Das Gericht beurteilt nur, ob eine Persönlichkeitsverletzung wegen Mobbing vorliegt. Bei der Beurteilung des Mobbings stellt es gestützt auf das Administrativverfahren fest, dass die damalige Untersuchung ein systematisches Mobbing aufzeige. Dazu gehörten Sprüche des Kollegen gegenüber der Gruppe wie „die ist noch zu haben, es ist nur eine Frage der Bezahlung“ oder ein Schreiben an den Vorgesetzten, in dem er ihr Verhalten während des Auslandkurses anschwärzt und ihre Fähigkeiten als Instruktorin und in der Gruppe anzweifelt. Doch diese ihr unterstellten Fehlleistungen wurden von andern Beteiligten und dem Leiter des Kurses widerlegt. Das Gericht stellt fest, der Kollege habe mit dem Mobbing gezielt eine Rückstufung der Klägerin erreichen wollen. Es rügt die Vorinstanz, dass „Mobbing keineswegs nur durch Vorgesetzte oder höherrangige Mitarbeiter ausgeübt werden kann“. Ihre Rehabilitation am Arbeitsplatz sei teilweise unterblieben. Sie habe als Folge davon eine langandauernde Beeinträchtigung der Arbeitsfähigkeit erleiden müssen. Die Genugtuung von 1'000 Franken, die sie dafür nach dem Administrativverfahren erhalten hatte, erachtet es als zu gering. Gestützt auf ein Bundesgerichtsurteil zu Mobbing (BGE 130 III 699) setzt es die Genugtuung auf insgesamt 6'000 Franken fest. Doch ihre Schadenersatzforderung wird wegen fehlender Beweise für die tatsächlichen Auslagen abgewiesen. Abgewiesen wird auch die Forderung, dass der mobbende Kollege mit vollem Namen bekannt gemacht und das Gericht volle Einsicht in die beim Administrativverfahren über ihn erstellten Akten verlangt.

Das Verwaltungsgericht entscheidet, dass die Klägerin durch Mobbing am Arbeitsplatz in ihrer Persönlichkeit verletzt wurde. Die Stadt Zürich muss ihr eine Genugtuung von 6'000 Franken bezahlen. Alle andern Forderungen weist es ab.

Verwaltungsgericht Zürich, PB.2004.00085 (vgl. Entscheiddatenbank Verwaltungsgericht Zürich)
17.08.2006
Der Bezirksrat heisst Rekurs teilweise gut
Die Klägerin stellt beim Bezirksrat das Begehren, dass ihr bis zur Aufnahme einer neuen Stelle der volle Lohn und danach allenfalls eine bestehende Lohndifferenz zu bezahlen sei. Sie verlangt wegen missbräuchlicher Kündigung eine Entschädigung von sechs Monatslöhnen. Ausserdem soll ihr ein Pensionsguthaben von 8400 Franken ausbezahlt werden. Die Stadt lehnt den Rekurs mit der Begründung ab, die Kündigung sei nach den Richtlinien im Personalrecht wegen Invalidisierung erfolgt. Die Stadt habe bei der Lohnfortzahlung das Maximum ausgeschöpft. Ein Härtefall, der eine Weiterbeschäftigung gerechtfertigt hätte, bestehe nicht.

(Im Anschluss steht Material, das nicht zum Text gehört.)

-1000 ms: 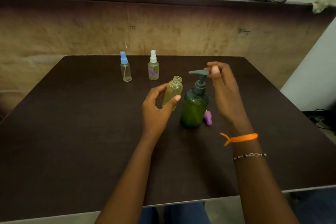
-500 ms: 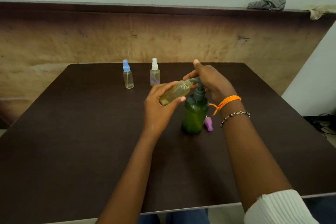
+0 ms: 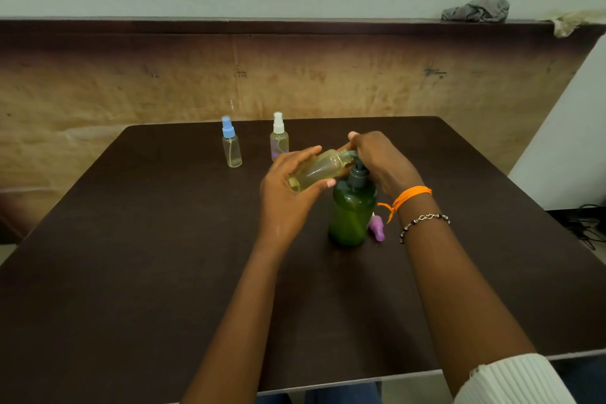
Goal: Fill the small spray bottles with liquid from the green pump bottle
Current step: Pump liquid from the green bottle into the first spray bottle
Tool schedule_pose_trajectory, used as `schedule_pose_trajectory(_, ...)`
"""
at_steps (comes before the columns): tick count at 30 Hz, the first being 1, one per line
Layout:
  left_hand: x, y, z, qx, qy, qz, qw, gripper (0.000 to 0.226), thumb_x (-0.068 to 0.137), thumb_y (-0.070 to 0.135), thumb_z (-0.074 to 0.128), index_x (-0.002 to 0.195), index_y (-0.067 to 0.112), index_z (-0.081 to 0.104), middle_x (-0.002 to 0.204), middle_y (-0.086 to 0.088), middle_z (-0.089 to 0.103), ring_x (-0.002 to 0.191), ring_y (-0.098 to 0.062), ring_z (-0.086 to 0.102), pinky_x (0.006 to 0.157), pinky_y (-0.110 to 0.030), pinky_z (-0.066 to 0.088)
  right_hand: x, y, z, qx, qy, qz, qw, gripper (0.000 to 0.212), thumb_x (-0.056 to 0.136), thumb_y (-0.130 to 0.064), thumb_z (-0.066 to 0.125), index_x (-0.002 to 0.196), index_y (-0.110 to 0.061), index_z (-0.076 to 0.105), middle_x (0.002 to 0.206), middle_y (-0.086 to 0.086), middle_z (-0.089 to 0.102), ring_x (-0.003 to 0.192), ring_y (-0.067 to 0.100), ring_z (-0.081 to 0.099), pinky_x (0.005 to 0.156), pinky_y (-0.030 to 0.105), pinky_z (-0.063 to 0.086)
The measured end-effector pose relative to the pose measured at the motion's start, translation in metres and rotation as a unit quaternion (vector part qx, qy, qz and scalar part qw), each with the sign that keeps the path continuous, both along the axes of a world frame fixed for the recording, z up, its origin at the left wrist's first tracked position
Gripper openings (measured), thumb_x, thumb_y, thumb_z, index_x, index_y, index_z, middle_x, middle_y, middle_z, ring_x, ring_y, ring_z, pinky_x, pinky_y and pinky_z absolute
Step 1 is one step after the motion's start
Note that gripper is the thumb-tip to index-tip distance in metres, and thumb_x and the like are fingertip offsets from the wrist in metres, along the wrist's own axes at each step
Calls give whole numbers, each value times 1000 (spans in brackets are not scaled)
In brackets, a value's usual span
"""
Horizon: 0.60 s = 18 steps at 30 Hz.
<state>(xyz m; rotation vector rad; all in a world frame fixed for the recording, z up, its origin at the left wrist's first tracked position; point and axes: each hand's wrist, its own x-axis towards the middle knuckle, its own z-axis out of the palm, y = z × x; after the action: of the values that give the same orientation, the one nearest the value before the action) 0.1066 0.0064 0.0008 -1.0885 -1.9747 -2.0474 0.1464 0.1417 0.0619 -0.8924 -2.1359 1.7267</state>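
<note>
The green pump bottle [image 3: 351,213] stands upright mid-table. My left hand [image 3: 288,193] grips an uncapped small clear bottle [image 3: 319,170] of yellowish liquid, tilted so its open neck meets the pump's spout. My right hand [image 3: 380,159] lies over the dark pump head, covering it, fingers curved down on it. A purple spray cap [image 3: 377,227] lies on the table just right of the green bottle's base. Two capped small spray bottles stand further back: one with a blue cap [image 3: 231,143], one with a white cap [image 3: 279,137].
The dark brown table [image 3: 131,256] ends at a near edge by my lap and backs onto a wooden wall panel. A grey cloth [image 3: 475,9] sits on the ledge at the upper right. Cables lie on the floor at the far right.
My left hand tilted the uncapped bottle from upright until its neck reached the pump spout. My right hand came down from above onto the pump head. The view shifted slightly.
</note>
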Motion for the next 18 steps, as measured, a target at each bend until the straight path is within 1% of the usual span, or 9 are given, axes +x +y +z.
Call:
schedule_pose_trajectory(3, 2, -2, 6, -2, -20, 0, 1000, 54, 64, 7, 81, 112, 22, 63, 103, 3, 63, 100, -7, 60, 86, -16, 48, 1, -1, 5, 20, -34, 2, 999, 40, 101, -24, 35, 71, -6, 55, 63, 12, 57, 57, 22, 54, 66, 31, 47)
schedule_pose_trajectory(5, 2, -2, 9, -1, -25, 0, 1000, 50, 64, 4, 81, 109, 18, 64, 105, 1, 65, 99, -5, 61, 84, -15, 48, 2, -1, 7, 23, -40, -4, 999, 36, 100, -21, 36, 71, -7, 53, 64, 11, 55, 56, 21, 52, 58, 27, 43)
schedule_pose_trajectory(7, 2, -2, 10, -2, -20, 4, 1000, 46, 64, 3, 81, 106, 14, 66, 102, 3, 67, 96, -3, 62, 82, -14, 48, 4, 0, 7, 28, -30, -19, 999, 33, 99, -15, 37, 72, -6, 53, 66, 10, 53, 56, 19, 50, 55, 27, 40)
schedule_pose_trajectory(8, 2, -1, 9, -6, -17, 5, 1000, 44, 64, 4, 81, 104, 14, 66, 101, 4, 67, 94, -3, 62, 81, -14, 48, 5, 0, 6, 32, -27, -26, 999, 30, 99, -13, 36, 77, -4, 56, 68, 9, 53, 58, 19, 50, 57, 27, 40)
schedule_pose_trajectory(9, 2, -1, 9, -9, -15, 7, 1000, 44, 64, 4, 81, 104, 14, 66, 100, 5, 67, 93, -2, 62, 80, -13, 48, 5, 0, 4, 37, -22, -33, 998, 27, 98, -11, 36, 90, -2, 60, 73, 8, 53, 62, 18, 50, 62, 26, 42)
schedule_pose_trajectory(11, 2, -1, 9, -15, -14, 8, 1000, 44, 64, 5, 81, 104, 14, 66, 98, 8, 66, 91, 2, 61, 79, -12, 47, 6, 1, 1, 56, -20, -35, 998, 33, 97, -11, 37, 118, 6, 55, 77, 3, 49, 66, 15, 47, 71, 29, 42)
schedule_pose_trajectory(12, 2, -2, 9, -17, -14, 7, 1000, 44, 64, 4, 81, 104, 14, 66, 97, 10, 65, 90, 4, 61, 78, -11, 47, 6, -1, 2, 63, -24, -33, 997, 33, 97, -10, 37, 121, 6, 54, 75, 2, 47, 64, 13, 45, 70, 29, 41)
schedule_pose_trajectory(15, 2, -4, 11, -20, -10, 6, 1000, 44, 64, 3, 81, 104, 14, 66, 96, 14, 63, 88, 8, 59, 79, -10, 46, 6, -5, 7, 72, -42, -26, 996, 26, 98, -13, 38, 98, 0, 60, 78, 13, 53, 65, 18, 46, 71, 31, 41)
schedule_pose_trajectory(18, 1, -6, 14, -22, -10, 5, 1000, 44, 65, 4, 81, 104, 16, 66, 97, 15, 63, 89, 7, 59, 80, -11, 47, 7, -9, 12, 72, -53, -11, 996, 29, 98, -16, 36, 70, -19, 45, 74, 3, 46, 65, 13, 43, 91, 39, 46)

Der Bezirksrat geht nur auf die ersten beiden Forderungen ein. Er hält fest, dass das Vorgehen der Stadt bei der Kündigung missbräuchlich gewesen sei. Die Tatsache, dass die Klägerin wieder an ihre alte Arbeitsstelle zurückversetzt wurde, wo sie mit dem Belästiger zusammenarbeiten musste und ausgegrenzt wurde, habe zu ihrer Erkrankung geführt. Die Stadt sei ihrer Fürsorgepflicht nicht nachgekommen und habe durch ihr Verhalten die Erkrankung der Klägerin mitverschuldet. Sie habe ihr danach zu Unrecht verweigert, ihr bis zur möglichen Reintegration den Lohn weiter zu bezahlen bzw. die dafür im Personalrecht vorgesehene Härteklausel anzuwenden. Der Klägerin sei gar keine Zeit für eine Reintegration gegeben worden und ihre Entlassung sei deshalb missbräuchlich. Anderseits habe die Klägerin in ihrem Begehren an den Bezirksrat klar signalisiert, dass sie nicht an die alte Stelle zurückkehren wolle. Deshalb seien die Voraussetzungen für eine weitere Lohnfortzahlung nach der Entlassung nicht gegeben. Der Bezirksrat entscheidet aber, dass die Klägerin eine Entschädigung von drei Monatslöhnen wegen missbräuchlicher Kündigung erhält. Eine Parteientschädigung wird nicht zugesprochen, weil beide Parteien in gleichem Masse Recht erhalten.

Die Stadt Zürich muss der Klägerin eine Entschädigung von drei Monatslöhnen wegen missbräuchlicher Kündigung bezahlen. Ihr Hauptbegehren nach Lohnfortzahlung bis zur Aufnahme einer neuen Arbeitsstelle weist der Bezirksrat ab.